We have asked how many homes are located within 3,000 feet of these turbines.

We have asked to go out at night with the Massachusetts Department of Environmental Protection when they performed their compliance testing so that we could witness the process and hear how loud the turbines are in the quiet hours of the night.

We have asked why the power to the turbines was turned off by the operator during the testing hours on Oct. 15, and why the DEP was unaware of that.

We have asked why the town and its citizens were not informed for six months after the turbines were first found out of compliance in November 2012.

We have asked why the DEP refuses to enforce its own noise regulations, despite their promise that the turbines would be shut down if they were found to be out of compliance.

We have asked why we should continue to support a project that uses our tax dollars to support a Chinese company using stolen software that cost Americans their jobs.

It seems very strange to me that we are being called names for asking questions like this.

We are also being criticized for standing up for those of our neighbors who have been impacted by the turbine noise, the pressure waves and the inaudible low-frequency sound that the turbines emit.

I am quite proud to stand up for my neighbors — even when that makes other people call me names.

Lately some of us have been asking another question — what has it been like for you to live next door to the turbines?

We have been told over and over again that we are the only ones who have asked that question. Are we really the only ones who care?

Your View: Compromise has more than one meaning

By HENRY FERREIRA

July 25, 2013 12:00 AM

The boss of Palmer Capital and Fairhaven Wind, Gordon Deane, and his partners Sumul Shah and Jim Sweeney want a compromise. They have a compromise, shutting the turbines down from only 7 p.m. to 7 a.m. The neighbors get 12 hours of peace, and noise the other 12. It sounds like the dealer who’s allowed to keep half the pot after being caught playing with a stacked deck — and then asking for a bigger split.

Town officials from the beginning compromised their own town. Setbacks were framed around a predetermined location. The previous selectmen Chairman Brian Bowcock and Executive Secretary Jeffrey Osuch worked in tandem and under the radar with the developers. They gave them a deal they couldn’t refuse.

The Health Board Chairman Peter DeTerra ignored his Board’s legally mandated role.
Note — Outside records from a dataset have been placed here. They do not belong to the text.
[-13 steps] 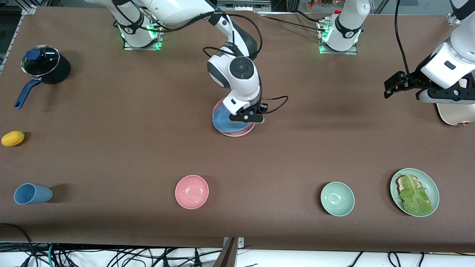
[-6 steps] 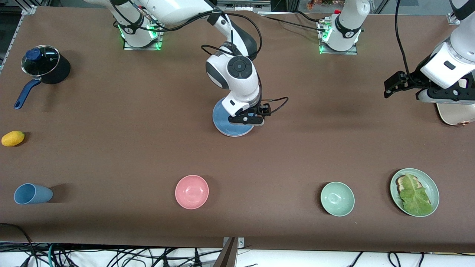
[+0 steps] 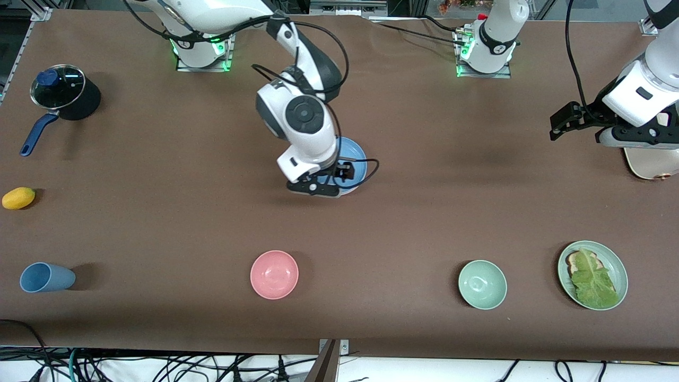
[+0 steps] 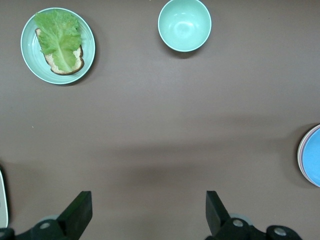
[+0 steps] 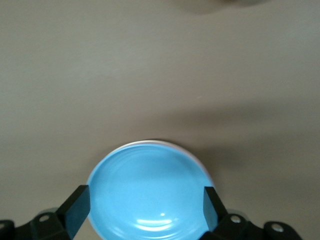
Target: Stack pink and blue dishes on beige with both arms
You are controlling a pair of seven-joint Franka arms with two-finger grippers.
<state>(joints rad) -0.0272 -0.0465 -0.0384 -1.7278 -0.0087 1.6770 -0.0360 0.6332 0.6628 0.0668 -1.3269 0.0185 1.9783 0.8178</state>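
Table (image 3: 159, 223): brown. Right arm (image 3: 297, 114) reaches to mid-table; left arm (image 3: 644, 93) waits above its end. Blue plate (image 3: 354, 159) tops the mid-table stack. Right gripper (image 3: 314, 189) hangs over the plate's rim, jaws wide, empty. Left gripper (image 4: 145, 215): jaws wide, empty.

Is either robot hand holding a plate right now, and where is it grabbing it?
No, nothing is held. The right gripper has open jaws over the blue plate, not touching it. The left gripper waits open above bare table.
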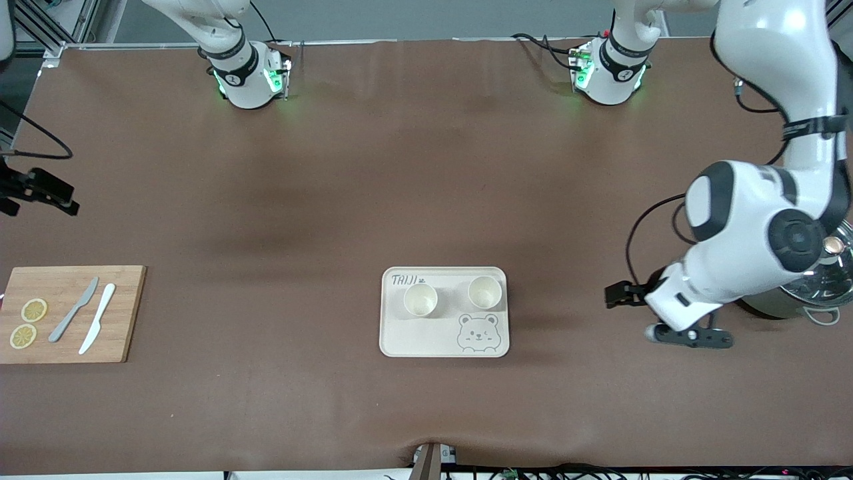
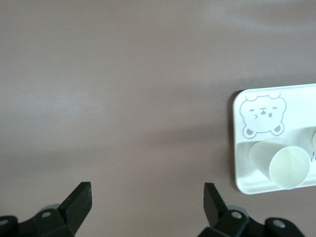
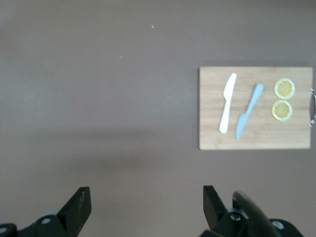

The town lawyer defended and continues to defend the developers, apparently convincing the health board chair to violate a privacy promise with a mass email survey. People in the neighborhood around these things have had the deck stacked against them from the beginning and now the developers want a better compromise?

The health board compromised the law. The Fairhaven Board of Health is required by the Noisome Trade Act, Massachusetts General Laws Chapter 111, Section 143, to ban any trade or employment, which would result in a nuisance, is harmful to person or property or negatively impacts health. If a proposal for such activity is brought forward, the health board is required by this law to hold public hearings and determine if possible, a proper location. This never happened. A new select board is elected, apologizes, begins to right a wrong and now the developers want to negotiate a compromise?

The truth was compromised. The developers and their friends in town government told neighbors there would be no noticeable noise or health issues, and property values wouldn’t be impacted. The developers said minimum setbacks weren’t necessary; the turbines were guaranteed by the Chinese manufacture. They said the news about problems in Falmouth weren’t true or the turbines were different — Fairhaven’s were special guaranteed Sinovel turbines.

There have been over 450 noise complaints, people are unable to sleep, some are made dizzy by the low-level sound and suffer headaches, homes have lost value and some will be impossible to sell. The five Falmouth selectmen voted unanimously in February to remove the turbines because of health impacts. Sinovel is being sued for theft of trade secrets, so that promised guarantee might be problematic.This project was compromised from its inception. The turbines are too close. They have been found to be out of compliance by a DEP biased toward wind developers. An independent acoustical engineering firm would find violations far in excess of those found by a state agency with a mandate of 2,000 megawatts of renewable energy by 2020.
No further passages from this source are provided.